The list of names nominated for awards this year is humbling, including gifted people like Kij Johnson, Brandon Sanderson, Nancy Kress, Aliette de Bodard, Jay Lake, Thomas Olde Heuvelt, Catherynne M. Valente, Pat Cadigan, Seanan McGuire, Ken Liu, Steven Moffat, Neil Marshall, George R. R. Martin, Nick Hurran, and many others.
Did you know that Mira Grant is up for the Hugo in two categories—Best Novel and Best Novella, or that Seanan McGuire has two entries for Best Novelette? Not to be outdone, Aliette de Bodard is also up for two Hugos—Best Short Story and Best Novella. Steven Moffat is named on no less than three nominations for the Best Dramatic Presentation. Other industry luminaries are also set to walk home with an armful of trophies. The night promises to be truly epic.
(I’ve even heard rumors that Game of Thrones actor Rory McCann, who plays one of my favorite characters “The Hound”, might be in attendance. If I run into him, I’m not sure if I’ll be excited or terrified. He has truly brought Sandor Clegane to life.)
Recently I’ve had the great honor of interviewing some of the pillars in the science fiction industry. Many of them started as wide-eyed youngsters completely enthralled with science fiction. They showed up to their first WorldCon and made friends that would last a lifetime. Look behind you as you are standing in line; that shy and unassuming teenager might just be a future Grand Master. Perhaps they are the next bestseller or world famous artist. Maybe one day they will be returning home with a Hugo or a Chesley.
LoneStarCon 3 promises to be one of the truly landmark events in the history of science fiction. Something so magnificent owes a great debt to San Antonio Fandom, from its origins with people like Judith Ward, to those dedicated Texians like Fred Duarte, Randy Shepherd, Willie Siros, Bill Parker, Cathy Beckwith, Kimm Antell, Karen Meschke, Laura Domitz, Kurt Baty, and David Brummel who navigated the bid process and brought the World Science Fiction Convention back to Yanaguana.
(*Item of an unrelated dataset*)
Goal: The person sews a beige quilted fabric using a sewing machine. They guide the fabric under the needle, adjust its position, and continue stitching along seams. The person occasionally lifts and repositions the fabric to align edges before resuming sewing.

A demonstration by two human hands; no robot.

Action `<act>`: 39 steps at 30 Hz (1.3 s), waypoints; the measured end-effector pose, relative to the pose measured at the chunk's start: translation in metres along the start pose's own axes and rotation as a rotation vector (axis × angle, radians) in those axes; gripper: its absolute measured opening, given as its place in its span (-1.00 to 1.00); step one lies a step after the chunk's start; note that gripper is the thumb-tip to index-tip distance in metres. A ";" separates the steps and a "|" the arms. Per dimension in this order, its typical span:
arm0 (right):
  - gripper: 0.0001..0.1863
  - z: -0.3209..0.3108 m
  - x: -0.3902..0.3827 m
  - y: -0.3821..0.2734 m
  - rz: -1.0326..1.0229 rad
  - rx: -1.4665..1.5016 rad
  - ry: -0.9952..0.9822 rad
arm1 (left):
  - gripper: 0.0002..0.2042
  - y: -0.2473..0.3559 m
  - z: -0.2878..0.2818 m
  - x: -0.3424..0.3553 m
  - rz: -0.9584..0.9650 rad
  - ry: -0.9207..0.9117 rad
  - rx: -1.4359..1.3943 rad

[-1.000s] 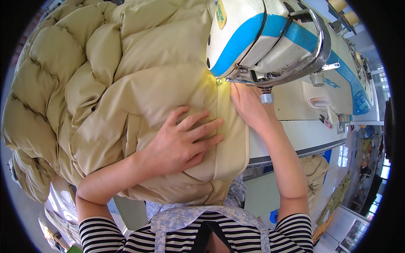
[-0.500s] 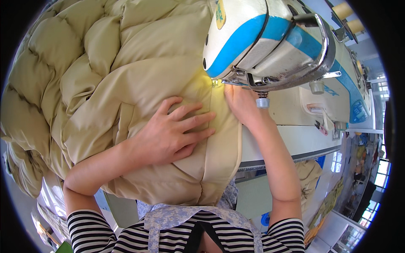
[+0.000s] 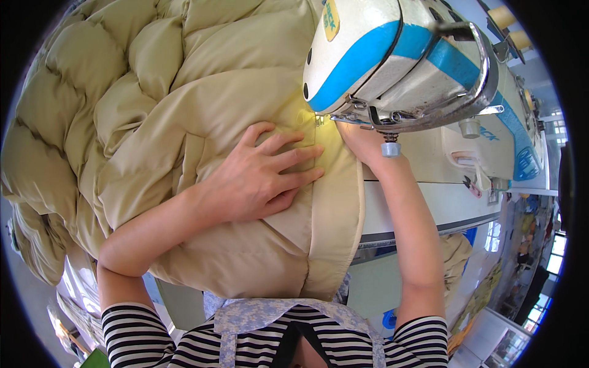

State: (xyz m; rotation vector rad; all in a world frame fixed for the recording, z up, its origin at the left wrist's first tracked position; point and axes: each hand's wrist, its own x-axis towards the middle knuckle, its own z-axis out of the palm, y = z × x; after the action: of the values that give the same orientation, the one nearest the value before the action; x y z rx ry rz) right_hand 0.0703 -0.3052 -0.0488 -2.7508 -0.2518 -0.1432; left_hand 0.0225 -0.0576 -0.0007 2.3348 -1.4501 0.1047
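Observation:
A beige quilted padded jacket (image 3: 230,98) is spread over the sewing machine table and hangs down at the near edge. My left hand (image 3: 261,175) lies on it, palm down and fingers spread, beside a long seam that runs to the presser foot (image 3: 319,120). Just right of the foot, my right hand (image 3: 361,142) is at the jacket's flat edge strip (image 3: 337,214). Its fingers are hidden behind the head of the white and blue sewing machine (image 3: 380,67), so their grip does not show. A yellowish light falls on the cloth around the foot.
The white tabletop (image 3: 429,199) extends right of my right forearm, with small tools (image 3: 473,184) near the machine base. Thread spools (image 3: 503,17) stand at the far right. More beige cloth (image 3: 455,254) lies below the table's right side.
The jacket and my left hand have slid a little forward, away from me, along the seam. My right hand stays beside the presser foot. The whole view has shifted slightly.

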 end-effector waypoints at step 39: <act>-0.74 -0.009 0.041 0.024 -0.137 0.448 0.098 | -0.56 -0.098 0.014 0.001 -0.181 0.176 0.243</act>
State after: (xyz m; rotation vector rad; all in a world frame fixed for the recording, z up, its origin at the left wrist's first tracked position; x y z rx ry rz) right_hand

With more than 400 volunteers, the Alamo Literary Arts Maintenance Organization has made sure this year’s WorldCon will be forging legends.
It is my first World Science Fiction Convention, so I am both excited and nervous. Although Texas hospitality is legendary, I hope someone offers me bread and salt when I arrive. (Though I’m not sure even that will protect me should all the ghosts arise. You see what it did for Rob Stark.)
I remind myself that Saint Anthony is the patron saint of finding lost things and lost people. I recognize that we do not always know what is lost until it is found. As I stroll along the River Walk, I will be listening to the water whisper. I wonder what it will tell me. I wonder what I will find deep in the heart of Texas.
Author’s Note: Special thanks to Karen Meschke and Laurie Mann for their invaluable insight.